Embracing the Imaginary: Deep Complex-valued Networks for Heart Murmur Detection

Erika Bondareva, Georgios Rizos, Jing Han, Cecilia Mascolo
University of Cambridge


Abstract

Machine learning for detecting abnormal cardiac function sounds has the potential to scale and increase the accessibility of related healthcare services. As a result, the organisation of data challenges, such as PhysioNet 2022, motivates the proposal of numerous methodologies for effective heart murmur detection.

Although commonly adopted short-time Fourier transform-based audio representations contain amplitude and phase information, which can be effectively encoded in the complex domain, the vast majority of proposed methods, and deep learning in general, only consider the real part for modelling. For the first time, we explore the potential of complex-valued neural networks (CVNNs) with segment-wise feature pooling for heart sound classification that leverage all available input information.
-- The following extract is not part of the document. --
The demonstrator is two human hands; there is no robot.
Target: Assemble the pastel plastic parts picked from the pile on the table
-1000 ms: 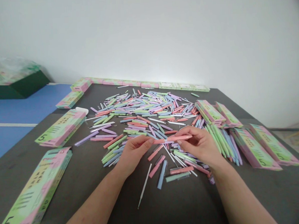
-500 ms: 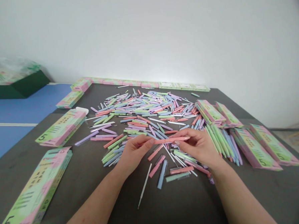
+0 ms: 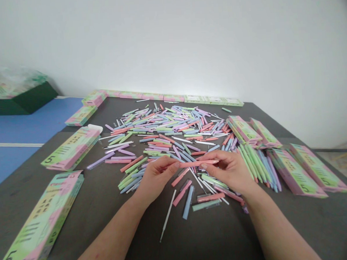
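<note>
In the head view, the left hand [image 3: 157, 178] and right hand [image 3: 229, 170] were close together, and both pinched one smooth pink plastic pen [image 3: 197, 163] above loose slim pens [image 3: 159, 136] on the dark table [image 3: 326, 223]. Flat cardboard boxes [image 3: 71, 149] lay beside them.

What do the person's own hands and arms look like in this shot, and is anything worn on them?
The left hand and right hand are bare, with no gloves, rings or watch visible. The left forearm and right forearm are bare too, and no sleeve shows within the view.
</note>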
We propose a novel methodology for selecting high-quality segments from a single recording. Complex-valued convolutional layers learn complex representations from these segments, which are then pooled and passed through a fully connected prediction block.
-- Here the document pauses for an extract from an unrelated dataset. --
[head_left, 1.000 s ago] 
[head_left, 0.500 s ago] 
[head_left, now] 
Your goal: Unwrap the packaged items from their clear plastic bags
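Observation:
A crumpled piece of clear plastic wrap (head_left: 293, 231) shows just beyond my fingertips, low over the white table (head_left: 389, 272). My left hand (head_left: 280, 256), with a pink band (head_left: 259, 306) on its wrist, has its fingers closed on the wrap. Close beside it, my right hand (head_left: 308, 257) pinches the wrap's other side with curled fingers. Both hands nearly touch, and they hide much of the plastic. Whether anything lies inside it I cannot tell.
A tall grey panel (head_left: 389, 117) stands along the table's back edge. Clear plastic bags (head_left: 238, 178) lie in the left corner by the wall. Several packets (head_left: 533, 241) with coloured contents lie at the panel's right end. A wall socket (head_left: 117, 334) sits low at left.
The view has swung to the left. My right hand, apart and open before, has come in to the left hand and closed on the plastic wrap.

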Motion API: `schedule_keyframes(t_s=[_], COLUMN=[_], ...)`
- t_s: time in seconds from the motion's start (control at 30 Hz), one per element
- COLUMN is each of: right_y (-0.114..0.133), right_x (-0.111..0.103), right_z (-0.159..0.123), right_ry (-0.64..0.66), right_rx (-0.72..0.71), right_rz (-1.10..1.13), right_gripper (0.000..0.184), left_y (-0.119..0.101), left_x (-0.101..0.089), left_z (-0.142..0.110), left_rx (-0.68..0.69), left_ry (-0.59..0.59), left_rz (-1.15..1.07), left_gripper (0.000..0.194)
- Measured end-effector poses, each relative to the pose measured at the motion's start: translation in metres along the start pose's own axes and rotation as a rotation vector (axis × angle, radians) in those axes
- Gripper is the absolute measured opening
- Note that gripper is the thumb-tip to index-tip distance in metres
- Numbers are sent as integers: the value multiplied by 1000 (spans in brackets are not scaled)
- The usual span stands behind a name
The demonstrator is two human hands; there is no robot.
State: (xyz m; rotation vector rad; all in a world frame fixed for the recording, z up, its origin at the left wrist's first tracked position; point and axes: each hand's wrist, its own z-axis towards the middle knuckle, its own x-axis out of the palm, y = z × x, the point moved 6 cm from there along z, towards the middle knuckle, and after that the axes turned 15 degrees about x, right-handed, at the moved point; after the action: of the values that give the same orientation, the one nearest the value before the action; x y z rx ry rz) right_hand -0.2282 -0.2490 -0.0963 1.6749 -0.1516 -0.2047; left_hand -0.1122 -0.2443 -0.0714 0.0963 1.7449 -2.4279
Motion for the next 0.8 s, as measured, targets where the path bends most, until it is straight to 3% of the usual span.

We showcase the effectiveness of complex-valued neural networks for sound analysis by directly comparing them with real-valued versions of our employed neural architectures. On a patient-independent testing set, the CVNN achieves a murmur detection weighted accuracy of 86%, which is 3% higher than the accuracy achieved by an equivalent, albeit non-complex model. With further hyperparameter tuning, the model performance is bound to improve, making it comparable to the top entries of the PhysioNet 2022 challenge.

Our findings demonstrate the potential of CVNNs with segment-wise feature pooling as a promising approach for sound classification, offering a novel and effective method to advance the field of cardiac murmur detection and generally automated auscultation.